J’écoutais mon grand père avec désinvolture, pas comme lorsque je lisais un livre d’histoire (que j’ai toujours trouvé intéressants). Cette histoire qu’il me racontait ne me plaisait pas car je la trouvais inhumaine, sans but ni bénéfices pour nous. Ce qui fait que je m’en détachais parce que je voyais les mêmes choses se répéter en réalité. Ma mère travaillait avec des Français, qui se permettaient de venir enfumer notre maison sans aucune retenue. Elle se sentait obligée de mettre des cendriers et me confinait dans un coin parce que j’avais un problème de respiration. Je n’ai aucune haine. Je ne me sens aucunement concernée pour ce qui est de défendre une soit disant « bonne cause de mémoire » qui voudrait faire porter tous nos malheurs à la France. Je pousse un coup de gueule contre toutes ces politiques françaises qui, jusque là, ont et continueront toujours de narguer l’Afrique.
La France qui nous sidère n’est pas celle des années 1940-60
La France qui nous sidère n’est pas celle des années 1940-60. Nous ne la connaissons pas et d’ailleurs les manuels d’histoire à ce sujet chantent pratiquement la gloire de ce pays. Celle que nous décrions est celle des Mitterrand, Chirac et bientôt Sarkozy, avec leurs pratiques malsaines qui portent une responsabilité dans bon nombre de guerres civiles en Afrique, comme au Congo-Brazzaville. Même s’il existe aussi des problèmes ethniques en Afrique. Sarkozy est finalement bien venu voir le président du Gabon. Pensez-vous qu’ils ont discuté de leurs nouvelles talonnettes à la mode ?

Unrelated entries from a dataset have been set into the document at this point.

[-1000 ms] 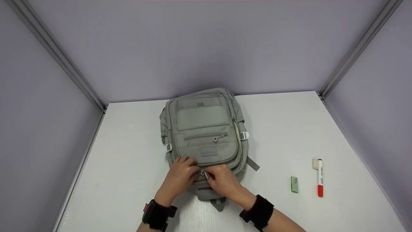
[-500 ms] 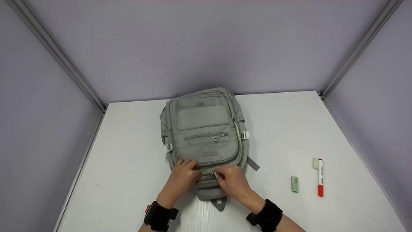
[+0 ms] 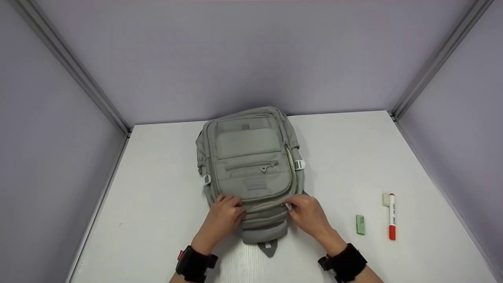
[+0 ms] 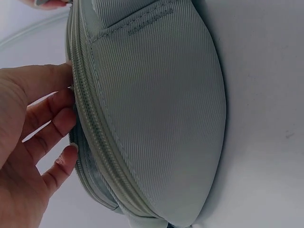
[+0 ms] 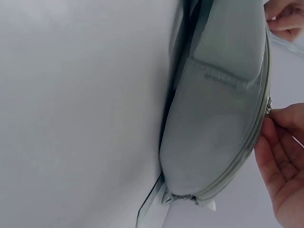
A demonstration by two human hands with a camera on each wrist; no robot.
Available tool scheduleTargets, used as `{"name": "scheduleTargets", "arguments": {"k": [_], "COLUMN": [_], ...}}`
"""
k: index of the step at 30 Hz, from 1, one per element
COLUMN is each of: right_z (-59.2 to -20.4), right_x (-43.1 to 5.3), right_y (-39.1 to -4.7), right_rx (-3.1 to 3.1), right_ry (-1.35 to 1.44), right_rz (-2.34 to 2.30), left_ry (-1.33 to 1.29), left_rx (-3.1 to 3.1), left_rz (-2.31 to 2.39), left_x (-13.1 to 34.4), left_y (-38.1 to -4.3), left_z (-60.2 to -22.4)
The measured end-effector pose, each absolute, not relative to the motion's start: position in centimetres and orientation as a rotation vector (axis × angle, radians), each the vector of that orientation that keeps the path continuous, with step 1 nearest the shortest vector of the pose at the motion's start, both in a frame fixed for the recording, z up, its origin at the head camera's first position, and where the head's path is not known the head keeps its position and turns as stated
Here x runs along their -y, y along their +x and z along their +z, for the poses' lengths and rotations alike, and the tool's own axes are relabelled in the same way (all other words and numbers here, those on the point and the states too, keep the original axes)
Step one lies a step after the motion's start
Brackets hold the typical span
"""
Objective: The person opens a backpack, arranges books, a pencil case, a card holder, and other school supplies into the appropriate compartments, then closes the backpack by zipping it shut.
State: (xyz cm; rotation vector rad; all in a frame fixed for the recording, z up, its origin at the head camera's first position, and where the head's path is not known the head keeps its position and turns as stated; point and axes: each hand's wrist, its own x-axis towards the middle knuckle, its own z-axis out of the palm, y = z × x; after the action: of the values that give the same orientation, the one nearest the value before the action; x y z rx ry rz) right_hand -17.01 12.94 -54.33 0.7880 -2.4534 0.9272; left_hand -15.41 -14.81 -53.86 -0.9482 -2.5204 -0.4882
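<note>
A grey-green backpack [image 3: 247, 143] lies front side up on the white table, its bottom end toward me. My left hand [image 3: 226, 214] pinches the fabric at its lower left edge, beside a curved zipper [image 4: 102, 137]; thumb and fingertips press at that seam in the left wrist view. At the lower right, my right hand [image 3: 308, 214] pinches a metal zipper pull [image 3: 289, 206] between thumb and index finger. The right wrist view shows the zipper slider [image 5: 269, 105] right at those fingertips. Between the hands the zipper line runs across the bag's lower front.
To the right lie a small green block-shaped item [image 3: 360, 225], a white marker with a red cap [image 3: 392, 216] and a pale eraser-like block [image 3: 385, 199]. A grey strap end [image 3: 268, 248] sticks out below the bag. Grey panels wall the table [image 3: 157, 165] on three sides.
My right hand has moved rightward along the zipper with the pull, from the bag's middle to its lower right. My left hand has stayed nearly in place.
</note>
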Motion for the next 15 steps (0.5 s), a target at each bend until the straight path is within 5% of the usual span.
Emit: {"name": "scheduleTargets", "arguments": {"k": [15], "right_z": [-54.2], "right_x": [-13.2], "right_y": [-16.4], "right_rx": [2.422], "right_ry": [0.798], "right_rz": [0.912], "left_ry": [-0.912], "left_rx": [2.473], "left_rz": [-0.300], "left_x": [10.1], "left_y": [-15.5], "left_z": [-54.3]}}
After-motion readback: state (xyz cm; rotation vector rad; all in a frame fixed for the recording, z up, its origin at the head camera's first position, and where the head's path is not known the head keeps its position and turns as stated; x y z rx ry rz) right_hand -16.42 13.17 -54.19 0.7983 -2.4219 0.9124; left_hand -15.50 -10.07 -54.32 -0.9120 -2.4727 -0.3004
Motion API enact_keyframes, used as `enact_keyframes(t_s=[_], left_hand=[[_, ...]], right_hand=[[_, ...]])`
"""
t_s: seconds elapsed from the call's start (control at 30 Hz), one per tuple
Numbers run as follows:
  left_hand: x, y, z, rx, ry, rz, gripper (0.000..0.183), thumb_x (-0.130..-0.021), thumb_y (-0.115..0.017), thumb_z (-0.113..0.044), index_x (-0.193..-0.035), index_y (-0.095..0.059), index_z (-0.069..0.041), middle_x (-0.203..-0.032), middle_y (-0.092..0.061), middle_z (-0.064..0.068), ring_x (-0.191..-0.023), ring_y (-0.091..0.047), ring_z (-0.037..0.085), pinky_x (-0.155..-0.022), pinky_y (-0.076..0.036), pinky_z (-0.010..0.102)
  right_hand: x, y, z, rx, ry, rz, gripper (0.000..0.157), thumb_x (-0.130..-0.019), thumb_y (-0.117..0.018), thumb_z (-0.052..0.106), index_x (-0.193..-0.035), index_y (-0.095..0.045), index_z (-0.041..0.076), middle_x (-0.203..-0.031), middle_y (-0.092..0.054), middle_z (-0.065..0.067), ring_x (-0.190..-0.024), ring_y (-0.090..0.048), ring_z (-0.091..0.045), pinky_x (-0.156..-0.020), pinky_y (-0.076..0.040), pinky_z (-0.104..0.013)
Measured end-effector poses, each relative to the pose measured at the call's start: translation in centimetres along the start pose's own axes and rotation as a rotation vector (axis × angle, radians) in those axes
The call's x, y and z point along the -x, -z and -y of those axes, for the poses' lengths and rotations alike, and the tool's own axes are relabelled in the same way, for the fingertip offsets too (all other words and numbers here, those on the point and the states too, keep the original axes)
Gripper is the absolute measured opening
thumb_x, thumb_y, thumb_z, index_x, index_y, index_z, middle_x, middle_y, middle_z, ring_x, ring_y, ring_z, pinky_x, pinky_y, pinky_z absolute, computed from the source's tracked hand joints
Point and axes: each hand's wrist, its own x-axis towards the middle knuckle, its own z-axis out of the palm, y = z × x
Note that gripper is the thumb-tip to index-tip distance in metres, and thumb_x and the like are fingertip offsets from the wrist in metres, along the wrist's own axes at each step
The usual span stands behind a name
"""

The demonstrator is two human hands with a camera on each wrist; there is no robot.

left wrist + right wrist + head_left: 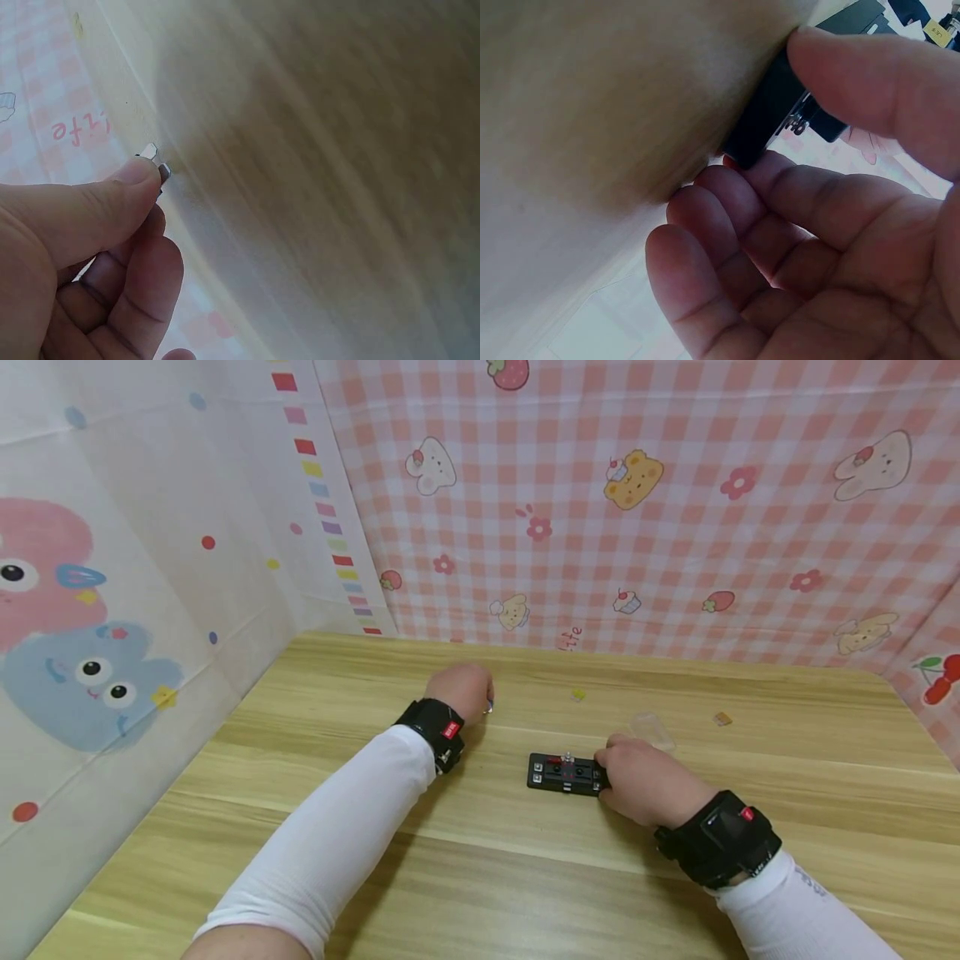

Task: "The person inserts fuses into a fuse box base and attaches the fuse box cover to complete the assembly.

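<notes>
My left hand (460,691) pinches a small blade fuse (152,153) between thumb and forefinger, above the far left part of the table. Two metal prongs stick out past the fingertips, and a bit of blue shows in the head view. A black fuse block (564,774) with metal screw terminals lies flat on the table. Its right end is gripped by my right hand (647,779), thumb on the near side and fingers on the far side. In the right wrist view the block's dark end (759,112) sits between thumb and forefinger.
Beyond the block lie a yellow blade fuse (577,695) and an orange one (722,718). A clear plastic cover (653,731) rests just behind my right hand. Patterned cloth (570,552) hangs along the back and left edges of the wooden table (487,877).
</notes>
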Motion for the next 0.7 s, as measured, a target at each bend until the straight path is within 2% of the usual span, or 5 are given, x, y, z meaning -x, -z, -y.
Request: enact_keyframes(t_s=[0.33, 0.7], left_hand=[[0.10, -0.16, 0.52, 0.049, -0.001, 0.010, 0.005, -0.080, -0.072, -0.019, -0.076, -0.069, -0.021, -0.076, -0.061, -0.009, -0.067, -0.053, 0.010, -0.058, -0.045, 0.029], [0.77, -0.09, 0.36, 0.100, -0.016, -0.037, 0.010, -0.083, -0.069, -0.021, -0.074, -0.065, -0.021, -0.073, -0.060, -0.009, -0.067, -0.052, 0.010, -0.059, -0.044, 0.030]], right_hand=[[-0.10, 0.02, 0.02, -0.002, -0.011, 0.014, 0.027, -0.075, -0.075, 0.017, -0.096, -0.066, 0.003, -0.081, -0.051, -0.001, -0.069, -0.045, -0.015, -0.062, -0.043, -0.030], [-0.07, 0.14, 0.04, -0.009, -0.015, 0.016, 0.027, -0.075, -0.075, 0.017, -0.096, -0.066, 0.003, -0.081, -0.051, -0.002, -0.070, -0.045, -0.015, -0.062, -0.043, -0.030]])
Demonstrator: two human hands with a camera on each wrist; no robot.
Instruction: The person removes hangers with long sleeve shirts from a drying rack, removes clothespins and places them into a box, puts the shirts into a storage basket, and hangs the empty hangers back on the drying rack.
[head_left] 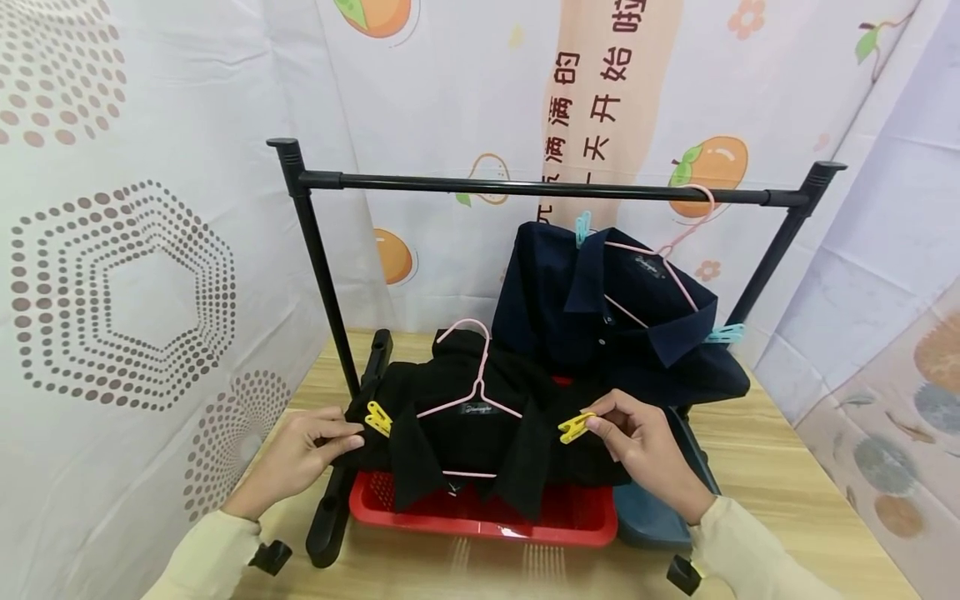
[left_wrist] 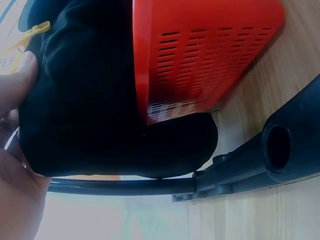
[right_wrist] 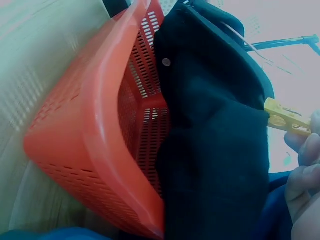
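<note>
Left hand (head_left: 311, 446): sat at eight o'clock in your head view, thumb and fingertips pinched toward three.
Right hand (head_left: 637, 433): sat at four, your thumb and fingers pinched toward ten.
Left forearm (head_left: 206, 550): angled between one and two.
Right forearm (head_left: 757, 542): slanted toward ten.

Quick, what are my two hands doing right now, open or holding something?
Left hand: closed, pinching the black shirt at its side edge.
Right hand: closed, pinching a yellow clothespin.
</note>
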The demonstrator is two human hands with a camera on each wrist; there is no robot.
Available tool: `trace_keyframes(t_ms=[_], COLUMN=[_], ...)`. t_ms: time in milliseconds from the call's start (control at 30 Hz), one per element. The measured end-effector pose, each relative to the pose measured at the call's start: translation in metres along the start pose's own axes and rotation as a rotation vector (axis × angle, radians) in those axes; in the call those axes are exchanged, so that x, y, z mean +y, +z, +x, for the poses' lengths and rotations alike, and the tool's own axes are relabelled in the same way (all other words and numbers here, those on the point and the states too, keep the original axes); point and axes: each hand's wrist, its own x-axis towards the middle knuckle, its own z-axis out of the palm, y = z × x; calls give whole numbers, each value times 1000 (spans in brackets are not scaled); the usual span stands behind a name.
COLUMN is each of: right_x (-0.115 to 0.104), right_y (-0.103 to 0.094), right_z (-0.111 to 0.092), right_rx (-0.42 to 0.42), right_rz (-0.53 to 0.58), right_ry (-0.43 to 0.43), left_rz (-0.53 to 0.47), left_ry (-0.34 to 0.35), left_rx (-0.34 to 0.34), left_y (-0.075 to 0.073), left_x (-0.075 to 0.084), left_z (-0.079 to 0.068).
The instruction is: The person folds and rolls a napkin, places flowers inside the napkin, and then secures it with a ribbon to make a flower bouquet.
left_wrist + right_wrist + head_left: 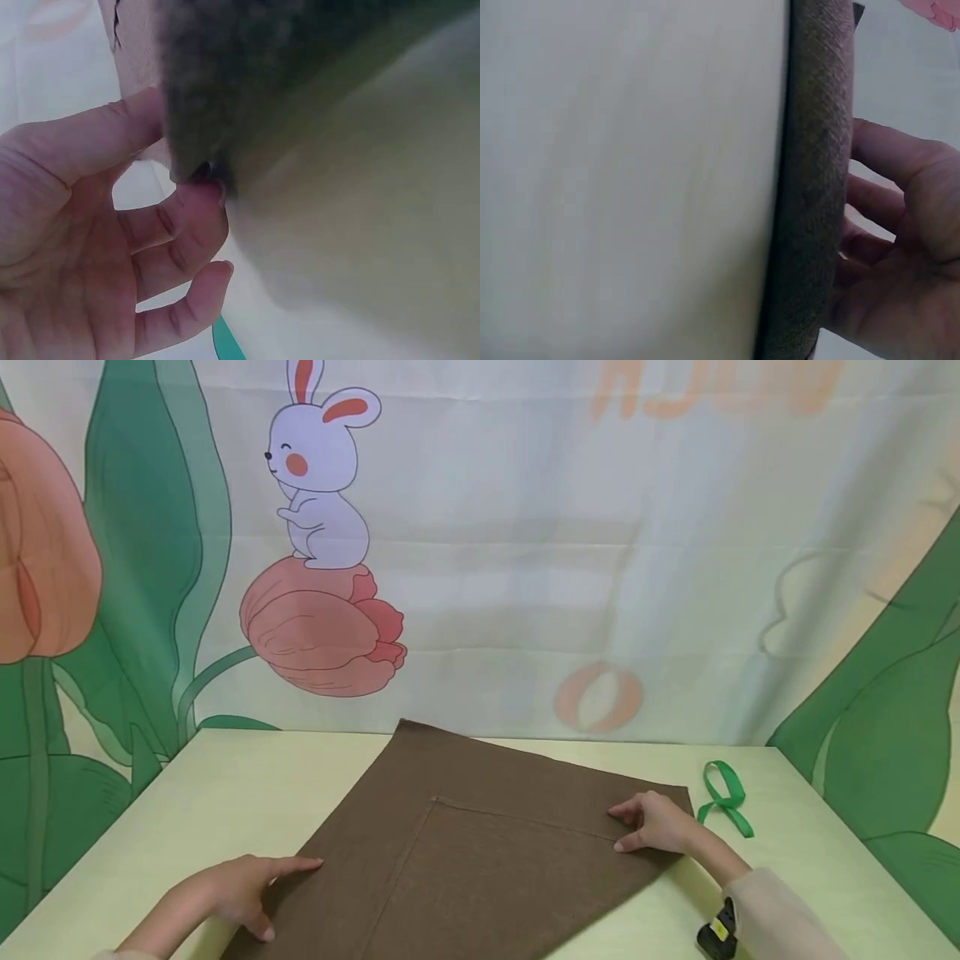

Soit M. Sarkozy réalise la rupture qu’il prône, soit il reste dans la continuité de cette attitude que nous connaissons déjà de cette France que nous trouvons arrogante et qui traite avec les dirigeants africains corrompus. Cette France qui pense toujours qu’elle a des leçons à donner à l’Afrique. Je pense que la France doit voir d’abord sa relation avec l’Afrique comme un vrai partenariat et non plus comme une zone où l’on va puiser les ressources pour venir doper les résultats du CAC 40.
La France charme de moins en moins les étudiants Africains qui ont une réelle ambition
Le partage que Nicolas Sarkozy propose à l’Afrique c’est : « si vous acceptez ceci… alors la France va faire cela ». Balivernes M. le président. Car la France traite avec les « durs présidents africains » et non avec son peuple. L’Afrique a toujours été dans une relation paternaliste avec la France, qui la maintenait dans un rapport de dominant et dominé. Alors vous ne proposez rien de nouveau. Et votre discours était sans intérêt pour l’Afrique.
Investissez dans des projets de développement économique en Afrique, pas seulement dans des Centres culturels français, seule manifestation de l’aide française dont je me souviens. Cela peut se traduire par l’embauche de jeunes dans ces nombreuses sociétés françaises présentes en Afrique. Confiez leur un vrai rôle social dans la formation des jeunes qu’ils emploient. Et évitez de les cantonner dans des rôles de « serviteurs » dans leur pays. Donnez leur des responsabilités car dans ces pays, tous les jeunes n’aspirent pas à venir en France. Elle charme de moins en moins les jeunes étudiants Africains qui ont une réelle ambition.